**Motivation.** An *intersecting family* is a collection of subsets ${\cal S}\subseteq {\cal P}(X)$ of a set $X\neq \emptyset$ such that $A\cap B\neq \emptyset$ for all $A,B\in {\cal S}$. The intersections of members of ${\cal S}$ can be quite large. I was wondering whether it is always possible to "shrink" ${\cal S}$ such that a lot of intersections between $2$ sets become singletons.

**Shrinkings.** If ${\cal S}\subseteq {\cal P}(X)$ is intersecting, we say that ${\cal S}^*\subseteq {\cal P}(X)$ is a *shrinking* of ${\cal S}$ if ${\cal S}^*$ is intersecting and there is a bijection $\varphi:{\cal S} \to {\cal S^*}$ such that for all $A \in {\cal S}$ we have that $\varphi(A)\subseteq A$.

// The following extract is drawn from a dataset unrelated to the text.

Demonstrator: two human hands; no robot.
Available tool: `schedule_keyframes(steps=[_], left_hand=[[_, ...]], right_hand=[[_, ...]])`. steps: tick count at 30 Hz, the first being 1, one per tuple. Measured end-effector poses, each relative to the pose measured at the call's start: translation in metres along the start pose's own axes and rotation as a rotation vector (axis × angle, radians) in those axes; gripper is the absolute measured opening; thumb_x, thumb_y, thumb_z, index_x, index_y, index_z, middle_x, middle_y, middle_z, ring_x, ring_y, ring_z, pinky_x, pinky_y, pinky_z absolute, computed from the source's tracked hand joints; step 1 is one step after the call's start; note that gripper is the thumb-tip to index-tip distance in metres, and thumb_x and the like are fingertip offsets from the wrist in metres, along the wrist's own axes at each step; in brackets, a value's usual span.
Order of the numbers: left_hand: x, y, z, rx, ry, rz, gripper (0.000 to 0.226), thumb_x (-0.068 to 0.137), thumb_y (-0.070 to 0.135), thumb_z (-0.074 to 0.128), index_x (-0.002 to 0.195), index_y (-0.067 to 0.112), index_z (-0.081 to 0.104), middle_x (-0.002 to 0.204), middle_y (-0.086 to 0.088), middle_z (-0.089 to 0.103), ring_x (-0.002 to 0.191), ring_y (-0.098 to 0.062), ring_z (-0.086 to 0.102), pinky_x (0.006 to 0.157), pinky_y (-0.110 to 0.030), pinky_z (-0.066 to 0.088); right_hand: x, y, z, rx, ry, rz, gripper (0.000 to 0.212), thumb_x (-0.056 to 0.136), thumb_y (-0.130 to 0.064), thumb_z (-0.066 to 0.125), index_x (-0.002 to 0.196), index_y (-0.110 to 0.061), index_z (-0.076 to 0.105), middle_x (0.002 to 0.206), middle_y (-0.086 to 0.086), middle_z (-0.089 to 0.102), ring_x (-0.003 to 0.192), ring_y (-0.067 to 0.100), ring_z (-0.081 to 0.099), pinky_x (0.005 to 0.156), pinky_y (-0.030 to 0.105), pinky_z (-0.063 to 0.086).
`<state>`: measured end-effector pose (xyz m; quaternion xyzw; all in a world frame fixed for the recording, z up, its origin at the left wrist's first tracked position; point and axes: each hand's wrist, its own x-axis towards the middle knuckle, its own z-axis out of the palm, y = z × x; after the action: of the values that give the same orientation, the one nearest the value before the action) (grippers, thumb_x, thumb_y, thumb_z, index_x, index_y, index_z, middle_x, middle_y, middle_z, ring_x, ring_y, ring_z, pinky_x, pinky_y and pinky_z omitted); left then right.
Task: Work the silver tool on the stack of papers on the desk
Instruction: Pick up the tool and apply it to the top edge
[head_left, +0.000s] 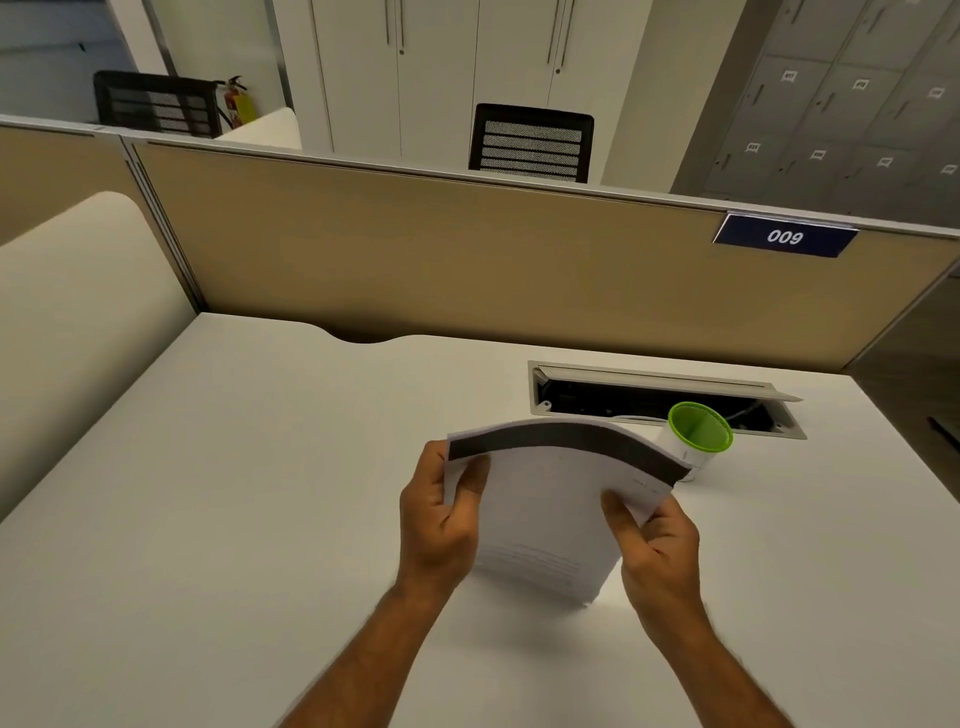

For any set $Z$, let $[Z]^2=\big\{\{a,b\}:a\neq b\in Z\big\}$. Moreover, we set $[{\cal S}]^2_1:=\big\{\{A,B\} \in [{\cal S}]^2: |A\cap B|=1\big\}$. We say ${\cal S}$ is *intersection-efficient* if $$\big|[{\cal S}]^2_1\big| \geq \big|[{\cal S}]^2 \setminus [{\cal S}]^2_1\big|.$$

**Question.** If ${\cal S}\subseteq {\cal P}(X)$ is intersecting, is there a shrinking ${\cal S}^*\subseteq {\cal P}(X)$ of ${\cal S}$ such that ${\cal S}^*$ is intersection-efficient?